For retailers, the first part of 2025 has proven to be anything but predictable. As consumer demands shift, and markets tighten, retailers need to find new ways to ensure their slim margins prioritize profits as they navigate the remainder of the year.
The competition for customers will be fierce — but fortunately, retailers can improve the experience of this most critical factor by focusing within, which is the one thing that is in their control.
It won't be price, product quality, or brand reputation that differentiates successful companies from their less customer-focused counterparts. It will be the customer experience that sets them apart.
According to one PwC customer survey, 73% of respondents indicated CX was more important than advertising, price, and product quality when making a purchase decision. Forty-three percent of shoppers would pay more for greater convenience, while 42% would pay more to make purchases in a friendly, welcoming environment.
Conversely, one analysis found that 61% of customers will switch brands after a bad experience, making engaging and connecting with customers from the first interaction more important than ever.
That's why retailer success in 2025 doesn't have to depend solely on expensive marketing campaigns or the latest sales techniques. It's predicated on a back-to-basics approach to customer service that seeks to elevate CX in every interaction.
In other words, retailers can become more competitive long term by improving soft skills, the attributes and interpersonal abilities that enhance customer interactions, foster loyalty and create a more personalized, positive shopping experience.
Here's how.
No. 1: Control what's controllable
Some elements of CX are technological and experiential. For example, if a website or an app mistakes an item's availability, that's a CX failure but not necessarily one that in-store personnel can improve.
However, there are countless ways retailers can elevate CX by doubling down on soft skills to ensure every customer touchpoint produces a positive experience.
Specifically, retailers can enhance CX by ensuring their customers are seen, heard, and appreciated.
It's a high-stakes priority with little room for error. In a retail environment, employees have seconds to make a good first impression before shoppers clock a negative customer experience.
Therefore, soft skills in the retail sector include:
- Giving customers immediate attention.
- Making eye contact and smiling.
- Offering a warm greeting or salutation.
- Showing the customer they have your undivided attention.
- Demonstrating empathy.
Plenty can go wrong with unpredictable factors complicating every day operations. Supply chains could snarl, tariffs could impact the business, consumer spending could tighten, or the hot new product may not deliver on its promises. Retailers can't control these dynamics, but they can guarantee that every person who enters their store has an incredible experience.
No. 2: Teach, train, retrain soft skills
People attain soft skills in many ways. For some, soft skills are a product of their environment and personality. Their parents, caregivers and influencers intentionally or inadvertently modeled soft skills, passing them down to another generation. Others learn these skills from teaching and training.

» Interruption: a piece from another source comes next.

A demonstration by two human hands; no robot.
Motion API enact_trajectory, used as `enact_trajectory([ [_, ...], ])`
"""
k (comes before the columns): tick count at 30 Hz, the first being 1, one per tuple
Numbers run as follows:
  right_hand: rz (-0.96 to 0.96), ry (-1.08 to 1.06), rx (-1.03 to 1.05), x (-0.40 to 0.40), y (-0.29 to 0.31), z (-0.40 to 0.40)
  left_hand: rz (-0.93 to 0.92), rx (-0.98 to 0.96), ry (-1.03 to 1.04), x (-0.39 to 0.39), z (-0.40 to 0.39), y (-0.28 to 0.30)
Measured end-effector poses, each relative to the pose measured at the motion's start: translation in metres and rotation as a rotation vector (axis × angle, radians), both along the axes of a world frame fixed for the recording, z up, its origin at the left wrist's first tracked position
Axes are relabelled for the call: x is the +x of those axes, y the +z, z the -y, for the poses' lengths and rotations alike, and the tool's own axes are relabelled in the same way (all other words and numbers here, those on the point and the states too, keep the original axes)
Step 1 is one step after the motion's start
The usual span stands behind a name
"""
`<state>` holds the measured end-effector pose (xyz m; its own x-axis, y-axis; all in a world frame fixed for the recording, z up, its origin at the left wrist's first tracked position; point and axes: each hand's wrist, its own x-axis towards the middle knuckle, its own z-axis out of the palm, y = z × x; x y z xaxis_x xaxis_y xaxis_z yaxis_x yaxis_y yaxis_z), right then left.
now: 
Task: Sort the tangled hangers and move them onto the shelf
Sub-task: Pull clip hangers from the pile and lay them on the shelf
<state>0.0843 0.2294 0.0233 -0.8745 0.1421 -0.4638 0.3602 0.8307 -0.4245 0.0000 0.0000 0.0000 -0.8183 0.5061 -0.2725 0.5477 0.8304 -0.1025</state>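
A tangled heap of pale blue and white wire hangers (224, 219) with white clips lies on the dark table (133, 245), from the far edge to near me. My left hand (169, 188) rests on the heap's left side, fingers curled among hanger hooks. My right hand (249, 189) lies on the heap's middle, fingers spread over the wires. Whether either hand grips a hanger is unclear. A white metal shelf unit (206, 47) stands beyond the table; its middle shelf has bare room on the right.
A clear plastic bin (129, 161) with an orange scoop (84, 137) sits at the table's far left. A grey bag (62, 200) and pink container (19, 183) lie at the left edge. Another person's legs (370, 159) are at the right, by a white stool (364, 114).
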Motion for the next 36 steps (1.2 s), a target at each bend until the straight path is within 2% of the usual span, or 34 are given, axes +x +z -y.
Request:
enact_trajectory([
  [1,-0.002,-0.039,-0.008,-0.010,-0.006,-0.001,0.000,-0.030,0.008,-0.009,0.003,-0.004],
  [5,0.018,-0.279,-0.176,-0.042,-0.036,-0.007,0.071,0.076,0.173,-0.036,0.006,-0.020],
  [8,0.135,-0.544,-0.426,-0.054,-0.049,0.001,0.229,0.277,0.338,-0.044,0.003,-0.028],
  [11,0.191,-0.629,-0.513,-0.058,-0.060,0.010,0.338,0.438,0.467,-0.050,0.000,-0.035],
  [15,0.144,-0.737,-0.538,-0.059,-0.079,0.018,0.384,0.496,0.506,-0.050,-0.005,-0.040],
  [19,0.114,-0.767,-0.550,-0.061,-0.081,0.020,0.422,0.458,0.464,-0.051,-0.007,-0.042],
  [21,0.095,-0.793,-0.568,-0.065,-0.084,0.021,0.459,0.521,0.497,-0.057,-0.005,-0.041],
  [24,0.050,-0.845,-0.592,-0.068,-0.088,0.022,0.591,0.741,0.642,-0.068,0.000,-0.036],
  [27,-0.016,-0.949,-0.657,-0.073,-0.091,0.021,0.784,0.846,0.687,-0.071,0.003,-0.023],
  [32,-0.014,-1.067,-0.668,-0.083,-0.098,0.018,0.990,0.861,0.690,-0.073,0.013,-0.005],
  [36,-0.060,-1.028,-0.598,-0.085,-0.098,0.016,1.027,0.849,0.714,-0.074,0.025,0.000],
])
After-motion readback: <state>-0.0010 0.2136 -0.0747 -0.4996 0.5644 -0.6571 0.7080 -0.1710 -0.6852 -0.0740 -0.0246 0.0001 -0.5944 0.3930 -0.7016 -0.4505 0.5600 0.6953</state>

Regardless of where people first learned these abilities, retailers need to focus training on the "how" with practice sessions and reinforcement as a regular part of their employee development regiments.
Start by modeling soft skills. Leaders can't just talk about soft skills. They need to embody these traits personally, actively modeling them in interactions with customers, team members, and other leaders consistently.
At the same time, strategic training sessions should be developed and implemented to present soft skills as an in-progress ability that everyone can develop and refine.
For new employees or seasonal hires, make this a part of your onboarding process.
Of course, soft skills are a journey, not a destination. All employees require regular input to refine and enhance their customer-focused soft skills. What's meaningful is to offer positive reinforcement and incentives to continuously rehearse and improve these critical priorities.
Therefore, decision-makers should prioritize a trifecta of employee development including:
- Positive reinforcement: Tell people when they excel at demonstrating essential soft skills.
- Constructive feedback: Offer solutions for soft skills deficiencies.
- Academic exercises: provide e-learning options, on-site sessions, and other educational opportunities that refresh soft skills training and reinforce the priority throughout the organization.
Many people feel self-conscious about their soft skills development, believing they "don't have what it takes" to excel in this area. Training people in these core competencies raises their confidence, making them more pleasant and welcoming.
No. 3: Account for generational differences by remaining agile
Today's retail environment has a diverse workforce of five generations of professionals.
Curating and cultivating compelling CX is both a challenge and an opportunity.
Therefore, retailers must remain agile, recognize diverse expectations, understand communication preferences, and tailor training programs appropriately.
To remain agile, gather and act on customer feedback across different age groups to better understand their experiences and preferences. Use this feedback to refine your customer service strategies and ensure they are inclusive and effective.
Since generational preferences change over time, retailers should stay informed about evolving trends to ensure their teams remain agile and responsive to shifting customer needs.
CX for better bottom line results
By prioritizing customer experience through enhanced soft skills, retailers can set themselves apart.
Focusing on controllable factors like warm greetings and empathetic interactions, consistently training staff across generations, and remaining agile in response to diverse customer needs can make a difference, allowing retailers to maximize their share of consumer spending in the future.